Her silence spoke of her thoughts; then she answered. “A temple. Near the central market. One hour.”
He agreed and closed the call.
Jake stepped out of the shadows. The city stared at him, blankly. A moto hooted, seeking business. Sensing his exposure, he slipped down a side road, then doubled back down an old alley paved with rotting banana leaves. The alley led to the rear of his block. The fires must have been doused, there was no smoke. He could see hoses, and a couple of firemen at the corner, in wet, yellow overalls, smoking cigarettes.
A back door gave onto his stairwell. He walked to the gray metal lockers: he was lucky, the fire hadn’t made it to the ground floor. Jake twisted his little key and swiftly grabbed his stuff: his spare passport, some money, a few cards. He kept it all here so he could jump on a plane with a few minutes’ warning, imagining himself as the dashing foreign correspondent. He had never imagined this stash would be so useful—after an attempt on his life.
Cards and passport zipped in his small rucksack, he hurried to the temple. It took twelve anxious minutes. Chemda was waiting in the courtyard. Her face was beautiful and it was dark and her skirt was very blue. He felt a sudden and unwarranted need to kiss her. Perhaps the surge of the life force, in such proximity to death.
“Jake, we have to hide.”
“Where?”
Chemda reached out and touched his hand. Like a nervous bride in church, meekly seeking reassurance from her groom.
“I know a place, my grandfather owns a block of apartments. One of them is empty, it’s just come up for sale. Jake, I have a key—and he doesn’t know.”
He shook off her hand, gazed around.
A young novice monk in his saffron toga was sitting on the steps, vaguely looking their way, lazily swatting flies from his face. His expression was sleepy; it was so hot. The smell of incense, and rotting fruit, spiced the air.
Chemda had chosen this place because it was supposedly discreet, but the ambience was unnerving: blue smoke and hot sun and intense dark shade from the overhanging eaves of the temple. And a languid, skinhead monk, observing them.
Still shaken by the attempt on his life, Jake didn’t know if he could trust his own feelings. He swallowed the bitter dryness of anxiety.
Two men wandered through the ornate wooden gate and nodded at the monk, then made a ponderous bow, a samphae, at a gilded and gaudy shrine.

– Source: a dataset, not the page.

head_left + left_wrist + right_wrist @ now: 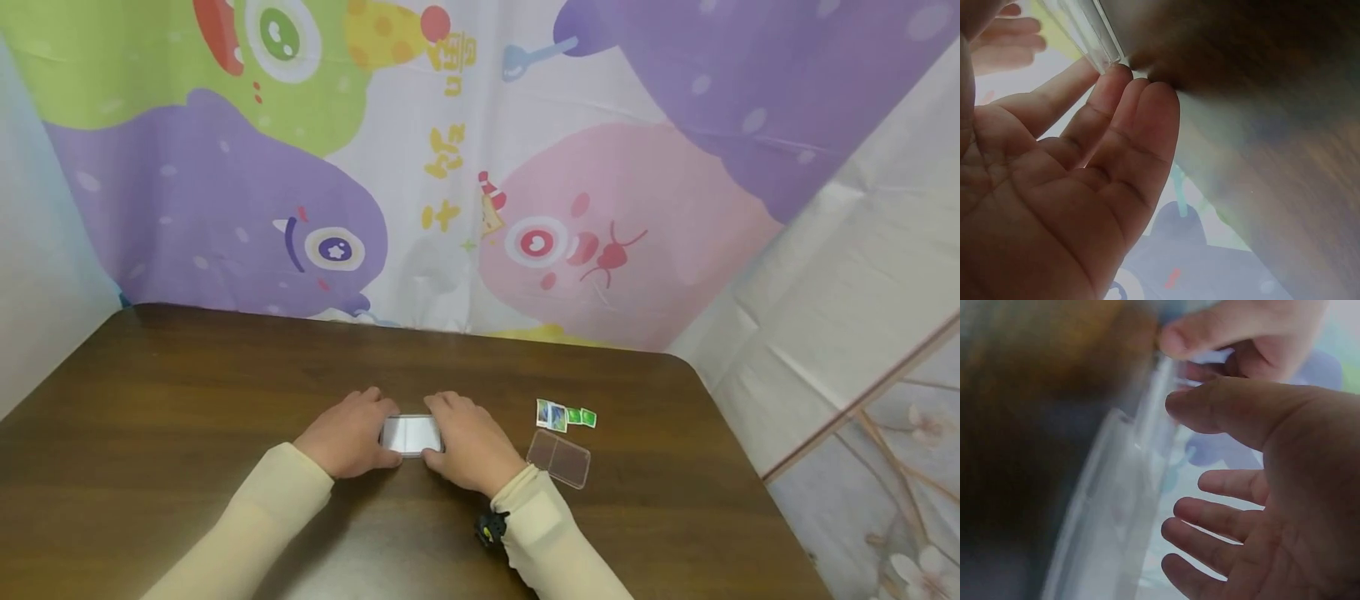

The men were clean-cut, prosperous, thirtyish. Businessmen? In a temple? Jake watched them leave again, his eyes following them suspiciously, ensuring they were really gone.
Chemda came close, and repeated herself; still meek, but also insistent:
“Jake, there’s no one I can trust. Not anymore. Can you understand that?” She bit a lip, shut her eyes. “The only person I still trust in Phnom Penh is you. Only you. My friends are in America, my mother is… I wonder if she knows me. Loves me. My own mother. How could a mother do that? With the kun krak? I don’t understand, I don’t understand them. Not anymore. Maybe I have been away too long. They are dissolving again, dissolving all over again — like the past coming back. And then my grandfather, how could he just sell me off, like a concubine for Sihanouk, like meat, like the pigs’ heads in the market. Jake. And the people at the UN, they are the same, they do not understand, they are not Khmer. I am lost in the middle of it all. So it’s you. Just you. Not even my grandfather. Just you.”
She was gazing at him, unblinking. “You are different. Aren’t you, Jake? You come from outside and yet you, you became my friend, you are unsullied. I trust you. Jake. But if that is not given back… if it’s not what you feel, then that’s what… I understand, of course, ah, but we can’t meet again. Never. Because.”